Not mentioned in the WSJ article was some of the games that the Chrome browser gets up. @tim_hunt tipped me off to a nice (if technically detailed, in places) review by Ilya Grigorik of some the design features of the Chrome browser, and some of the tools built in to it: High Performance Networking in Chrome. I’ve got various pre-fetching tools switched off in my version of Chrome (tools that allow Chrome to pre-emptively look up web addresses and even download pages pre-emptively*) so those tools didn’t work for me… but looking at chrome://predictors/ was interesting to see what keystrokes I type are good predictors of web pages I visit…
* By the by, I started to wonder whether webstats get messed up to any significant effect by Chrome pre-emptively prefetching pages that folk never actually look at…?
In further relation to the tracking of traffic we generate from our browsing habits, as we access more and more web/internet services through satellite TV boxes, smart TVs, and catchup TV boxes such as Roku or NowTV, have you ever wondered about how that activity is tracked? LG Smart TVs logging USB filenames and viewing info to LG servers describes not only how LG TVs appear to log the things you do view, but also the personal media you might view, and in principle can phone that information home (because the home for your data is a database run by whatever service you happen to be using – your data is midata is their data).
there is an option in the system settings called “Collection of watching info:” which is set ON by default. This setting requires the user to scroll down to see it and, unlike most other settings, contains no “balloon help” to describe what it does.
At this point, I decided to do some traffic analysis to see what was being sent. It turns out that viewing information appears to be being sent regardless of whether this option is set to On or Off.
you can clearly see that a unique device ID is transmitted, along with the Channel name … and a unique device ID.

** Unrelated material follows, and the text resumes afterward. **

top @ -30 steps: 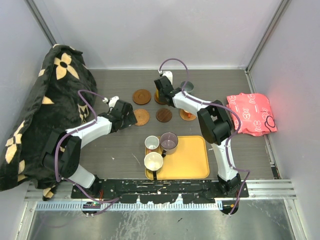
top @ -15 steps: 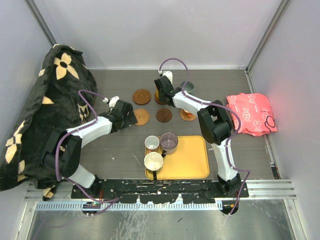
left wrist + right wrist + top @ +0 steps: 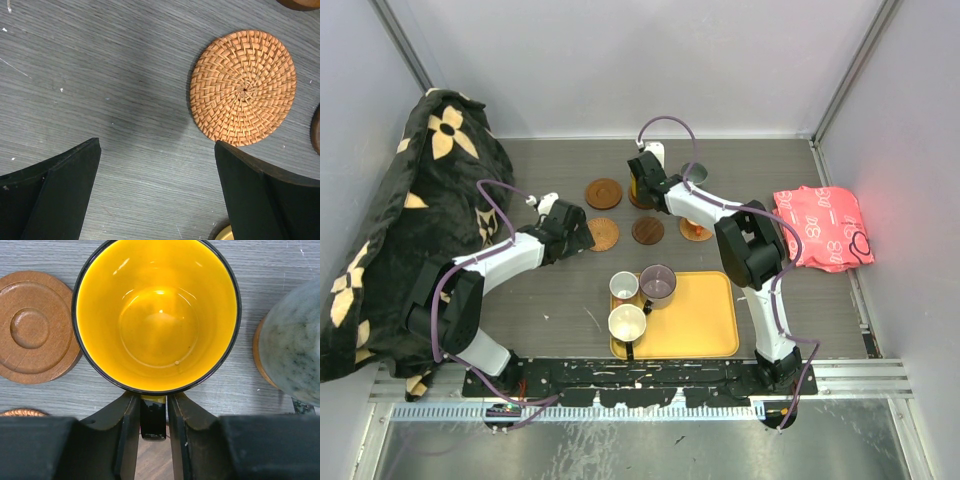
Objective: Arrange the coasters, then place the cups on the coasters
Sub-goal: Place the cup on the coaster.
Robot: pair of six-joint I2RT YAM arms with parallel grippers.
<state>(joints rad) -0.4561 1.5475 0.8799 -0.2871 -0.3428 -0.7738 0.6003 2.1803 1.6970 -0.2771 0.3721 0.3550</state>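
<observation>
The right gripper (image 3: 153, 401) is narrow, clamping the handle of the orange-yellow cup (image 3: 157, 315). The left gripper (image 3: 156, 145) hangs wide open, just near and left of a woven coaster (image 3: 243, 87).

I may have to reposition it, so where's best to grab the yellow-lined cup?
By its handle, coming from the side facing the right wrist camera: the cup stands upright, its body is wide, and the slim handle juts out there.

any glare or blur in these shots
Right wrist: glare spots on the glossy inside of the yellow cup, grey-green cup soft. Left wrist: sharp woven coaster, diffuse shadow on the table beside it. Top external: even light, red cloth blown out.
</observation>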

This information appears to be sent back unencrypted and in the clear to LG every time you change channel, even if you have gone to the trouble of changing the setting above to switch collection of viewing information off.
It was at this point, I made an even more disturbing find within the packet data dumps. I noticed filenames were being posted to LG’s servers and that these filenames were ones stored on my external USB hard drive.

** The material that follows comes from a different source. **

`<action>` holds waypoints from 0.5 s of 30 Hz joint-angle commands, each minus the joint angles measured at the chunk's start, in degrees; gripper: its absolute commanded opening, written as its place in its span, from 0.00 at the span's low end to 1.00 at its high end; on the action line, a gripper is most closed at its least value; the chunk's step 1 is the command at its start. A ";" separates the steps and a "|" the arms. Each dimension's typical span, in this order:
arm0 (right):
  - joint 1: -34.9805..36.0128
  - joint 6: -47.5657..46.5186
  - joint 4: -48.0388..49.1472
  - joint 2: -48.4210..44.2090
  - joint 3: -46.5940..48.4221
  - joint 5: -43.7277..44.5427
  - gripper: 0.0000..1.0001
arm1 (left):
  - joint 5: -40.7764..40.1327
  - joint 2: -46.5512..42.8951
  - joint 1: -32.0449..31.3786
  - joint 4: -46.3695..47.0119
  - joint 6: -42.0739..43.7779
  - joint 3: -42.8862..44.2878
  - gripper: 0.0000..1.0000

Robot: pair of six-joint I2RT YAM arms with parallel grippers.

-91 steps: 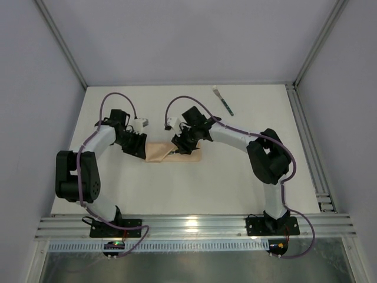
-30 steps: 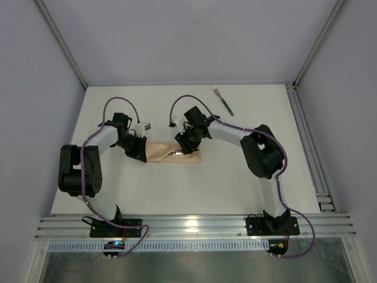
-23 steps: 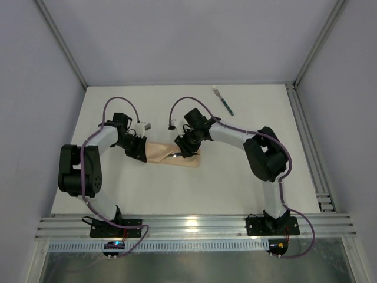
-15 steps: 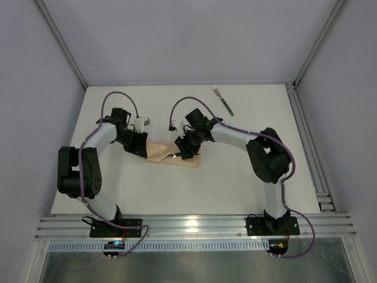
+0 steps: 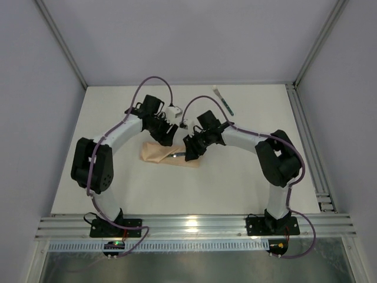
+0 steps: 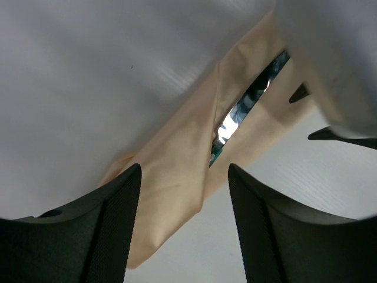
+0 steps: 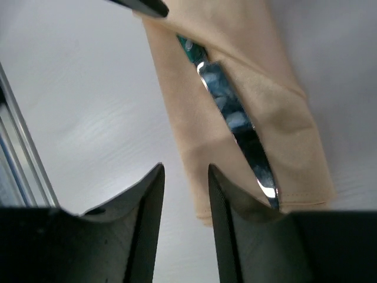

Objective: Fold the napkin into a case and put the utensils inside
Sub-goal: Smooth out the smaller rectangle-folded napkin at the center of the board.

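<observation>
The napkin lies folded into a narrow peach-tan case (image 5: 158, 154) (image 6: 177, 171) (image 7: 265, 100) at the table's middle. A utensil with a silvery blade and green handle (image 5: 175, 155) (image 6: 247, 103) (image 7: 235, 118) sits in its diagonal slit. My left gripper (image 5: 165, 137) (image 6: 184, 236) hovers over the case's far side, jaws wide open and empty. My right gripper (image 5: 190, 151) (image 7: 185, 224) stands at the case's right end, jaws open with a narrow gap showing bare table. A green-handled fork (image 5: 224, 101) lies alone near the far edge.
The white table (image 5: 118, 183) ends at grey walls on three sides and an aluminium rail (image 5: 306, 124) on the right. Both arms arch over the case, wrists close together. The right arm's blurred body (image 6: 330, 59) fills the left wrist view's upper right.
My left gripper has opened, left the case's left end and swung right toward the far side. The right gripper shifted slightly right and toward the near edge, narrowing a little.
</observation>
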 commanded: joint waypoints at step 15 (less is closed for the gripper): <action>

Hmmm… maybe it’s time I switched out my BT homehub for a proper hardware firewalled router with a good set of logging tools…?

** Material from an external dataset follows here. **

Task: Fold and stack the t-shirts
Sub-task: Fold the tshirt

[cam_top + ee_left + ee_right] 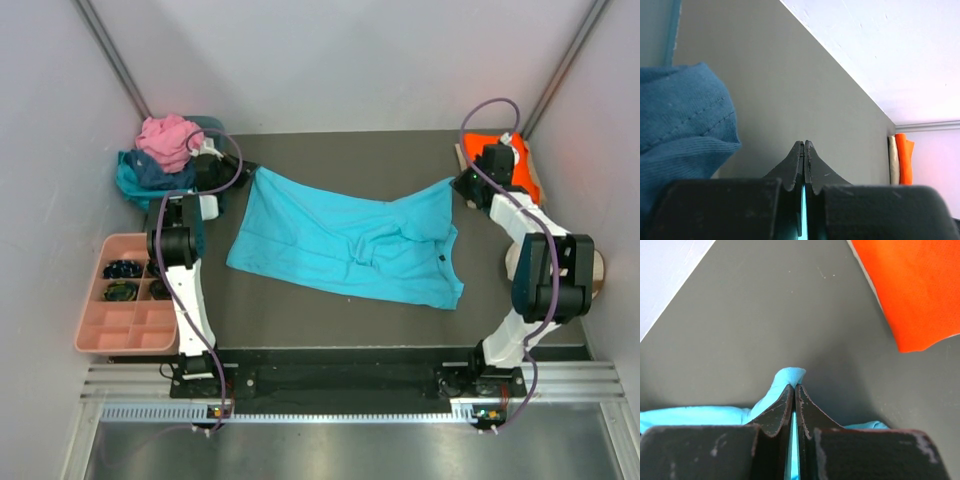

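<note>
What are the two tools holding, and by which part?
Both hold the turquoise t-shirt: the left tool pinches its far left corner, the right tool its far right corner.

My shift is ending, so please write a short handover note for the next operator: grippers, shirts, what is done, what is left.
Left gripper: shut on the far-left corner of the bright turquoise cloth t-shirt.
Right gripper: shut on its far-right corner.
It lies spread on the grey table, unfolded.
Done: orange cloth shirt looks folded, far right.
Left: this shirt and the heap of pink, navy, teal shirts, far left.
</note>
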Controlling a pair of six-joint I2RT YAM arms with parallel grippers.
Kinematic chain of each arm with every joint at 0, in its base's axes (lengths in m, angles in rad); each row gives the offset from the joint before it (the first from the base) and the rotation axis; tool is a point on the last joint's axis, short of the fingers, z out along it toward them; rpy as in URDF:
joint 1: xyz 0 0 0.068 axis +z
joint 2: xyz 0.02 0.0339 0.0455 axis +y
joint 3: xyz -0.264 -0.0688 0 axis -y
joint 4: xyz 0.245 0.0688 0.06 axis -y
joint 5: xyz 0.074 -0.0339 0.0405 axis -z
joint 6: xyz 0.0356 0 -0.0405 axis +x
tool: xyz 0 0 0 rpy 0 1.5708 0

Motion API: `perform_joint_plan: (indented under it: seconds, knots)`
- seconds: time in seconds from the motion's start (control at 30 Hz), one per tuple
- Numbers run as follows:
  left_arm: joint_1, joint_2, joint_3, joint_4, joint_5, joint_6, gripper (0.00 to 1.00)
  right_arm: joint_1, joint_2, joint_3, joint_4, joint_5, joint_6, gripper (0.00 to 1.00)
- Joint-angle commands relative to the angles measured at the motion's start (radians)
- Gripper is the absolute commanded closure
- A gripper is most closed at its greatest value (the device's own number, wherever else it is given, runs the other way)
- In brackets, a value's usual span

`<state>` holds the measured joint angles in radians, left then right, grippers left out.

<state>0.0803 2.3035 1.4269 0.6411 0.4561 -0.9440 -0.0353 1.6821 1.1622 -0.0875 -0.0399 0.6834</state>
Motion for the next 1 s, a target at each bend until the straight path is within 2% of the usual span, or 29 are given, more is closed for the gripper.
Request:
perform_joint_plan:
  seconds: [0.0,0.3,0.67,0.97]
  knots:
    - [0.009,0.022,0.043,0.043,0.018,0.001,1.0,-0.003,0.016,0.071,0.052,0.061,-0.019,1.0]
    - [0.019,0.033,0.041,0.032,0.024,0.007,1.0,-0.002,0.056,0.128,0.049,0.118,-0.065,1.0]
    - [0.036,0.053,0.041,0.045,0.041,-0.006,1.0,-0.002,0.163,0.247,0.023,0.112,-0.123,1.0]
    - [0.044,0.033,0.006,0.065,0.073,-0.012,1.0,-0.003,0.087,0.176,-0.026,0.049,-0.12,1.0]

PS FWIW, I can’t really get my head round how evil on the one hand, or damp squib on the other, the whole midata thing is turning out to be in the short term, and what sorts of involvement – and data – the partners have with the project. I did notice that a midata innovation lab report has just become available, though to you and me it’ll cost 1500 squidlly diddlies so I haven’t read it: The midata Innovation Opportunity. Note to self: has anyone got any good stories to say about TSB supporting innovation in micro-businesses…?
PPS And finally, something else from the Ilya Grigorik article:
The HTTP Archive project tracks how the web is built, and it can help us answer this question. Instead of crawling the web for the content, it periodically crawls the most popular sites to record and aggregate analytics on the number of used resources, content types, headers, and other metadata for each individual destination. The stats, as of January 2013, may surprise you. An average page, amongst the top 300,000 destinations on the web is:
- 1280 KB in size
- composed of 88 resources
- connects to 15+ distinct hosts
Is it any wonder that pages take so long to load on a mobile phone off the 3G netwrok, and that you can soon eat up your monthly bandwidth allowance!